* PROBLEM TO WORK ON
Copy each line of the records that holds the string "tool".

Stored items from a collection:
--
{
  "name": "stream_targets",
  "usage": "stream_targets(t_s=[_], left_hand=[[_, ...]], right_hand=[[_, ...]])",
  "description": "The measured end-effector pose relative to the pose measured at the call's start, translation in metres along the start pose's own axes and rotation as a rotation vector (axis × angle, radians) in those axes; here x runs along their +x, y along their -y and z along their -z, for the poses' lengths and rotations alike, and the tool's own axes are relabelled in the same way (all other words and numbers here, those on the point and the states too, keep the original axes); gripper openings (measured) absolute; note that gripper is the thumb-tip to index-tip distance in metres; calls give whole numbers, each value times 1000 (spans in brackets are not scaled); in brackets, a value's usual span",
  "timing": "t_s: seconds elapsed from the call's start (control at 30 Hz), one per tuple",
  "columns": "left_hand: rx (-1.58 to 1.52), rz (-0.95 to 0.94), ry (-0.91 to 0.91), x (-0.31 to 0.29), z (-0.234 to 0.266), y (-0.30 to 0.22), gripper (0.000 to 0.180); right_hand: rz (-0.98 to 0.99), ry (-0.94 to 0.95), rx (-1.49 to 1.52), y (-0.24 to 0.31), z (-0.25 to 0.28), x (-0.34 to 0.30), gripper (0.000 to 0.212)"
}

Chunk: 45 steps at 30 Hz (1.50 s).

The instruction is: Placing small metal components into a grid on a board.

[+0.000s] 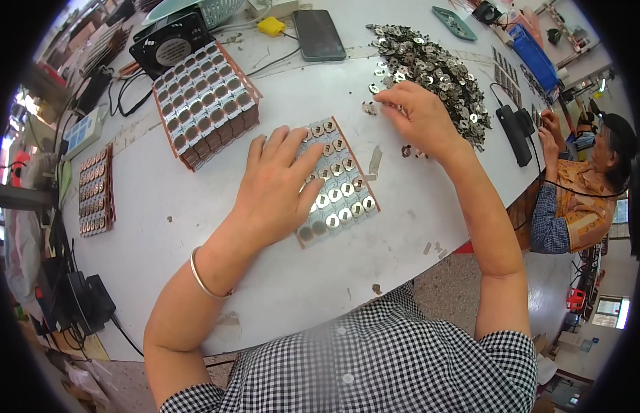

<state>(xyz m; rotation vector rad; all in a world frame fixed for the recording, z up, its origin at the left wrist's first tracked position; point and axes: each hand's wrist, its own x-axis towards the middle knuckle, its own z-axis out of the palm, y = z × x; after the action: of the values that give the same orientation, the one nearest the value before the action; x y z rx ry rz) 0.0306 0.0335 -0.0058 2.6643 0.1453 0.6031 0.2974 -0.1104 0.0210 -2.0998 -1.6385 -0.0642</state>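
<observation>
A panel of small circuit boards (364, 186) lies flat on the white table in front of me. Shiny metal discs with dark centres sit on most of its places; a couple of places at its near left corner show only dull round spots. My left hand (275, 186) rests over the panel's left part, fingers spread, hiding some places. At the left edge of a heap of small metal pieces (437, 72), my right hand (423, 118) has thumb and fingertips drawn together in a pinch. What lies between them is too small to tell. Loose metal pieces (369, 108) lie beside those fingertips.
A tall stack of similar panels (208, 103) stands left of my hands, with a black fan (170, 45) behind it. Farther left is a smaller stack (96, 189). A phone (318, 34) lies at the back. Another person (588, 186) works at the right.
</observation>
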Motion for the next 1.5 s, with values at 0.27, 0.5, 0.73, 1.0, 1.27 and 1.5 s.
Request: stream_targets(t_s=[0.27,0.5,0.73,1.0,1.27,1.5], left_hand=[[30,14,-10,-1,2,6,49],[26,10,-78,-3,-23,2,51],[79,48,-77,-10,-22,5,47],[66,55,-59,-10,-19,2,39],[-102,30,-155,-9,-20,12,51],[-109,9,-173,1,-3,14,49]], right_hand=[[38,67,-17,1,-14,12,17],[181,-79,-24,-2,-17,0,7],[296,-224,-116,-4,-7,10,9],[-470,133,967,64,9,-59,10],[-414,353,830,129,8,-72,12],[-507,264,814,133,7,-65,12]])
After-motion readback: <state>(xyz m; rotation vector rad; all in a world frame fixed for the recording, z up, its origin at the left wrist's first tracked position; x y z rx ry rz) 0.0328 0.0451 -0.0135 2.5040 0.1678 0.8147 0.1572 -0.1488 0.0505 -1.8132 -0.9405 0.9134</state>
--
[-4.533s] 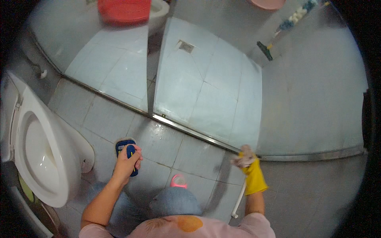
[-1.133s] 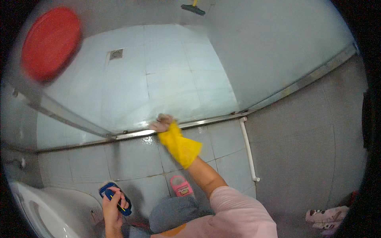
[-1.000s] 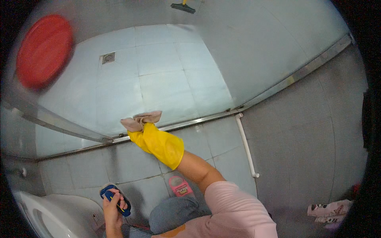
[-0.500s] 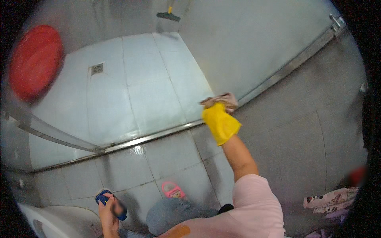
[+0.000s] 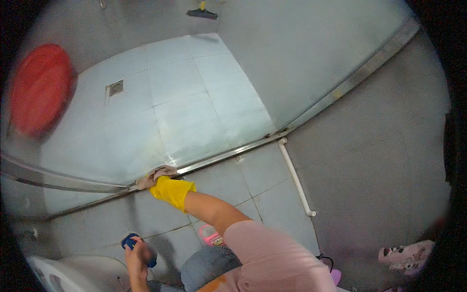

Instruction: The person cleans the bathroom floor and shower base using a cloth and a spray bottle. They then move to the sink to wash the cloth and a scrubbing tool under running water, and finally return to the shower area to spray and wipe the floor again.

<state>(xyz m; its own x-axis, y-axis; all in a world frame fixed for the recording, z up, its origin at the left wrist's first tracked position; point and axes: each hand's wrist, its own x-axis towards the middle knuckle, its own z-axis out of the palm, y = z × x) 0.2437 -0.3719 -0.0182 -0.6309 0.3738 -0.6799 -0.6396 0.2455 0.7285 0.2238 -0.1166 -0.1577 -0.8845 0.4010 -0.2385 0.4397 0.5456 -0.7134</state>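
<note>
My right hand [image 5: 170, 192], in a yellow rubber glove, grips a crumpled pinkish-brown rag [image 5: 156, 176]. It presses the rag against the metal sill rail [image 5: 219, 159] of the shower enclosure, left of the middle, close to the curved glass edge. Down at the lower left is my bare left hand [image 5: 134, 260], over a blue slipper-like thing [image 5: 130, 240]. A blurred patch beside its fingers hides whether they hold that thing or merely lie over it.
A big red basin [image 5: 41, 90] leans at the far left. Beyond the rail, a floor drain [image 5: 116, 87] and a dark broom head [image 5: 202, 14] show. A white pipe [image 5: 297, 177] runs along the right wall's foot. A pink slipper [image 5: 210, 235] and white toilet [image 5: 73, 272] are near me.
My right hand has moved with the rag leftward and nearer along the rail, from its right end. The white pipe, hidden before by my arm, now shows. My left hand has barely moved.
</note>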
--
* RESPONSE TO THIS TASK
  "description": "The measured end-effector pose relative to the pose measured at the call's start, translation in metres along the start pose's own axes and rotation as a rotation vector (axis × angle, radians) in those axes; here x runs along their +x, y along their -y and z along their -z, for the poses' lengths and rotations alike, and the tool's own axes are relabelled in the same way (all other words and numbers here, those on the point and the states too, keep the original axes); gripper openings (measured) absolute; note that gripper is the thumb-tip to index-tip distance in metres; calls give whole numbers, each value times 1000 (spans in brackets are not scaled); in brackets, a value's usual span",
Instruction: The person cleans the bathroom floor and shower base using a cloth and a spray bottle. They then move to the sink to wash the cloth and a scrubbing tool under running water, and finally return to the shower area to spray and wipe the floor again.

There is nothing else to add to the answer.